3月にマイナス金利政策を解除した日銀は、先週の金融政策決定会合で、国債買い入れを今後1―2年程度かけて減額する計画を次回7月の会合で決めることを決定。7月にも再び利上げする可能性があるとみられている。
投資家は、量的引き締めのペースが不確実で遅いこと、日本国債のショートをしばらく続けることのコスト、利上げしても日本の金利が他の市場よりもはるかに低いという要因を考慮してポジション調整している。
ウェリントン・マネジメント(ロンドン)のポートフォリオマネジャー、マーティン・ハーベイ氏は、主に短期金利の上昇で国債利回り曲線が平坦化すると予想。日銀がすでに長期国債の買い入れを縮小していると指摘し、「30年債利回りは2008年以前から見られなかった水準に近づき、すでに大幅に上昇している」と述べ、日銀が利上げを加速させ短期金利が上昇すれば利回り曲線の平坦化につながると指摘した。

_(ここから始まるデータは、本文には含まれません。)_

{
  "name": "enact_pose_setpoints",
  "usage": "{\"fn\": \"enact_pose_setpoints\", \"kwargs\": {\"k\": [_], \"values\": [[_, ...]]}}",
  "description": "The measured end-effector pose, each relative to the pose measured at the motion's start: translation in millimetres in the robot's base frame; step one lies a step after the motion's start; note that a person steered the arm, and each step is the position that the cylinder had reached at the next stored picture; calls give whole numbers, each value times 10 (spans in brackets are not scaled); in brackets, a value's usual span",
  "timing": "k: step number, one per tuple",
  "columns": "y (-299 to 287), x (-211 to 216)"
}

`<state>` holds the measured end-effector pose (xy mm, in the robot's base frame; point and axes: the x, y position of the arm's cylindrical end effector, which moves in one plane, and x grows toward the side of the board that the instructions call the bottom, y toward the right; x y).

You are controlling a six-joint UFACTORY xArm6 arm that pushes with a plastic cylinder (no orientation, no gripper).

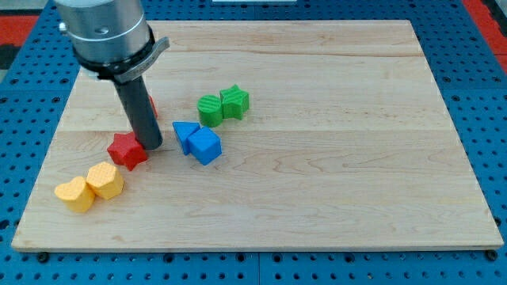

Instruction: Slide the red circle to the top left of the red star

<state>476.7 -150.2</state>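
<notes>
The red star (127, 150) lies on the wooden board (333, 158) at the view's left. My tip (153, 146) touches the board just right of the star, close against its right edge. The red circle (151, 104) is mostly hidden behind the dark rod; only a small red sliver shows at the rod's right side, above and right of the star.
A green circle (211, 109) and a green star-like block (234, 100) sit together right of the rod. Two blue blocks (198, 141) lie right of my tip. Two yellow blocks (89, 188) sit below and left of the red star.
</notes>
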Motion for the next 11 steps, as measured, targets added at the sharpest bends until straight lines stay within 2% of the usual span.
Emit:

PIMCO(東京)の日本債ポートフォリオマネジャーの覚知禎エグゼクティブ・バイス・プレジデントは、日銀が期間10年までの国債購入を減らしていることもあり、長めの利回りが適正水準にあると考え、当該国債をショートにしている。長期債は日銀の政策の影響がおそらく最も小さいとし、5年債や10年債より安全な領域になるとの見方を示した。
<円売り>
円は今年、対ドルで約11%下落。ユーロをはじめ多くの通貨に対しても下落している。
外国人投資家は短期国債から資金を引き揚げている。6月14日までの週は約1兆1400億円相当を売却し、約1カ月ぶりの高水準となった。
マクロヘッジファンドのホン・インベストメント・アドバイザーズのシュン・ホン・リウ最高投資責任者(CIO)は、日本国債について最近まで中立だったが、今はショートにしていると述べた。
しかし、日本国債をショートにすることは、そのコストに見合うほど利回りが上昇するかなどリスクもある。日銀の政策正常化への賭けは誰もが手がけられることではない。
JPモルガン証券のクオンツ・ストラテジスト、高田将成氏によると、スワップや先物など日本国債関連アセットのマクロファンドのショートポジションは05年以降で99パーセンタイルの水準で20年ぶりの高水準。日銀のスタンスが不明瞭でマクロファンドが予想するほどタカ派でない可能性もあり、リスクがあると指摘した。
一部の投資家は、すでに何カ月もやってきたように円キャリートレードの一環で円ショートにして日銀の政策修正に対応する方が簡単だと考える。
M&Gインベストメンツのマルチアセットファンドマネジャー、ゴータム・サマース氏は、日銀のタカ派姿勢にもかかわらず「一部の高キャリー通貨との金利差は依然大きい」とし、「現在の水準なら国債ショートを志向するところだが、取引の相互関連性を考えると、エクスポージャーを取る方法として円ショート取引がよりすっきりしている」と述べた。